:: Work request ::
Type out the data again. Keep every line exactly the same.

[Exercise data]

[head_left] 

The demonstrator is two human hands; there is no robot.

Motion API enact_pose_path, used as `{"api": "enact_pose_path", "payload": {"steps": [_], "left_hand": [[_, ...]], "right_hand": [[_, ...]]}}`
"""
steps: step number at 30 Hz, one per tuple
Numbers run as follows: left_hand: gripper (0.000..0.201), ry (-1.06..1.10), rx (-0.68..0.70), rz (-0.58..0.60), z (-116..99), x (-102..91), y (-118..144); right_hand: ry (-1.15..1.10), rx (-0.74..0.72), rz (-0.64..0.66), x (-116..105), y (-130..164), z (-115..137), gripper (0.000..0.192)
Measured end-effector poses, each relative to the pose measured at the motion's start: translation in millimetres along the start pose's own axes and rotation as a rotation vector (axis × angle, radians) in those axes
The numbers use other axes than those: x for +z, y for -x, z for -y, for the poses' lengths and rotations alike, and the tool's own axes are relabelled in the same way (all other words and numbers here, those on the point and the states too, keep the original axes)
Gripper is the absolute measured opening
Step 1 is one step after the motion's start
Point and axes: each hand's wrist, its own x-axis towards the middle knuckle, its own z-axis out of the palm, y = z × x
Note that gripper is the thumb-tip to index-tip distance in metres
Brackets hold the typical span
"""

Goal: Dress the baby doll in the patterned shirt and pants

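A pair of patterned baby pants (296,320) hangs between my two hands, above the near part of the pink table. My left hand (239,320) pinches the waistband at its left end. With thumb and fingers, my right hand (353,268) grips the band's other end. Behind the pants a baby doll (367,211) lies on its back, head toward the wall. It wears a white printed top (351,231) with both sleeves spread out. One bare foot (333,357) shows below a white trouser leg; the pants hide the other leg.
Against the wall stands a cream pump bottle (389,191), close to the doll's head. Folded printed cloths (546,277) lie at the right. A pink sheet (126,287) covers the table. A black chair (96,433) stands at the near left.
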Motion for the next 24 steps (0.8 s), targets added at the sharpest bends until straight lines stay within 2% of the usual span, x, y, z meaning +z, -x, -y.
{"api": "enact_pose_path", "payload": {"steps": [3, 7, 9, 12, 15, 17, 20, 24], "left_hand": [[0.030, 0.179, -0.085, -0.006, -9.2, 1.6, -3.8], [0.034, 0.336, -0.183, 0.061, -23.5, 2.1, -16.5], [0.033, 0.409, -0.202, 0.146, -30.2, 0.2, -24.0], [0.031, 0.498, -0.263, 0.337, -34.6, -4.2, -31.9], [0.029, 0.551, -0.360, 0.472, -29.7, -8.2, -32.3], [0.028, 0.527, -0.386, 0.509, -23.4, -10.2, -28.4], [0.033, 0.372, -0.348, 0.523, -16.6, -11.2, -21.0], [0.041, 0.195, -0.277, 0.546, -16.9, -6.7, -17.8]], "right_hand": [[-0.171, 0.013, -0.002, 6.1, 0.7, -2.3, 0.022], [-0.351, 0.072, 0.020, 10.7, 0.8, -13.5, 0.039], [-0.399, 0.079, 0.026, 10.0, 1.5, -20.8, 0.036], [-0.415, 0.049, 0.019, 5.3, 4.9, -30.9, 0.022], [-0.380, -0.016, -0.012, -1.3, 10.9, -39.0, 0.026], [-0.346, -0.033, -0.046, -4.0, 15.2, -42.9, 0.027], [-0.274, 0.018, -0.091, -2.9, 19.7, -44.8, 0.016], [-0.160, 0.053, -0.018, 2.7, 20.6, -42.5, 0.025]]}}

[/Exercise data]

:: Solution ::
[head_left] 

The demonstrator is two human hands; there is no robot.

Motion API enact_pose_path, used as `{"api": "enact_pose_path", "payload": {"steps": [_], "left_hand": [[_, ...]], "right_hand": [[_, ...]]}}`
"""
steps: step number at 30 Hz, one per tuple
Numbers run as follows: left_hand: gripper (0.000..0.201), ry (-1.06..1.10), rx (-0.68..0.70), rz (-0.58..0.60), z (-116..99), x (-102..91), y (-118..144); right_hand: ry (-1.15..1.10), rx (-0.74..0.72), rz (-0.64..0.66), x (-116..105), y (-130..164), z (-115..137), gripper (0.000..0.192)
Measured end-effector poses, each relative to the pose measured at the motion's start: translation in millimetres along the start pose's own axes and rotation as a rotation vector (axis × angle, radians) in those axes
The numbers use other axes than those: x for +z, y for -x, z for -y, for the poses' lengths and rotations alike, and the tool's own axes are relabelled in the same way (all other words and numbers here, those on the point and the states too, keep the original axes)
Gripper is the absolute measured opening
Step 1 is one step after the motion's start
Point and axes: each hand's wrist, its own x-axis towards the middle knuckle, its own z-axis out of the palm, y = z × x
Note that gripper is the thumb-tip to index-tip distance in metres
Brackets hold the typical span
"""

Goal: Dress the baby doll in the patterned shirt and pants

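A pair of patterned baby pants (296,320) hangs between my two hands, above the near part of the pink table. My left hand (239,320) pinches the waistband at its left end. With thumb and fingers, my right hand (353,268) grips the band's other end. Behind the pants a baby doll (367,211) lies on its back, head toward the wall. It wears a white printed top (351,231) with both sleeves spread out. One bare foot (333,357) shows below a white trouser leg; the pants hide the other leg.
Against the wall stands a cream pump bottle (389,191), close to the doll's head. Folded printed cloths (546,277) lie at the right. A pink sheet (126,287) covers the table. A black chair (96,433) stands at the near left.
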Motion for the next 24 steps (0.8 s), targets added at the sharpest bends until straight lines stay within 2% of the usual span, x, y, z meaning +z, -x, -y.
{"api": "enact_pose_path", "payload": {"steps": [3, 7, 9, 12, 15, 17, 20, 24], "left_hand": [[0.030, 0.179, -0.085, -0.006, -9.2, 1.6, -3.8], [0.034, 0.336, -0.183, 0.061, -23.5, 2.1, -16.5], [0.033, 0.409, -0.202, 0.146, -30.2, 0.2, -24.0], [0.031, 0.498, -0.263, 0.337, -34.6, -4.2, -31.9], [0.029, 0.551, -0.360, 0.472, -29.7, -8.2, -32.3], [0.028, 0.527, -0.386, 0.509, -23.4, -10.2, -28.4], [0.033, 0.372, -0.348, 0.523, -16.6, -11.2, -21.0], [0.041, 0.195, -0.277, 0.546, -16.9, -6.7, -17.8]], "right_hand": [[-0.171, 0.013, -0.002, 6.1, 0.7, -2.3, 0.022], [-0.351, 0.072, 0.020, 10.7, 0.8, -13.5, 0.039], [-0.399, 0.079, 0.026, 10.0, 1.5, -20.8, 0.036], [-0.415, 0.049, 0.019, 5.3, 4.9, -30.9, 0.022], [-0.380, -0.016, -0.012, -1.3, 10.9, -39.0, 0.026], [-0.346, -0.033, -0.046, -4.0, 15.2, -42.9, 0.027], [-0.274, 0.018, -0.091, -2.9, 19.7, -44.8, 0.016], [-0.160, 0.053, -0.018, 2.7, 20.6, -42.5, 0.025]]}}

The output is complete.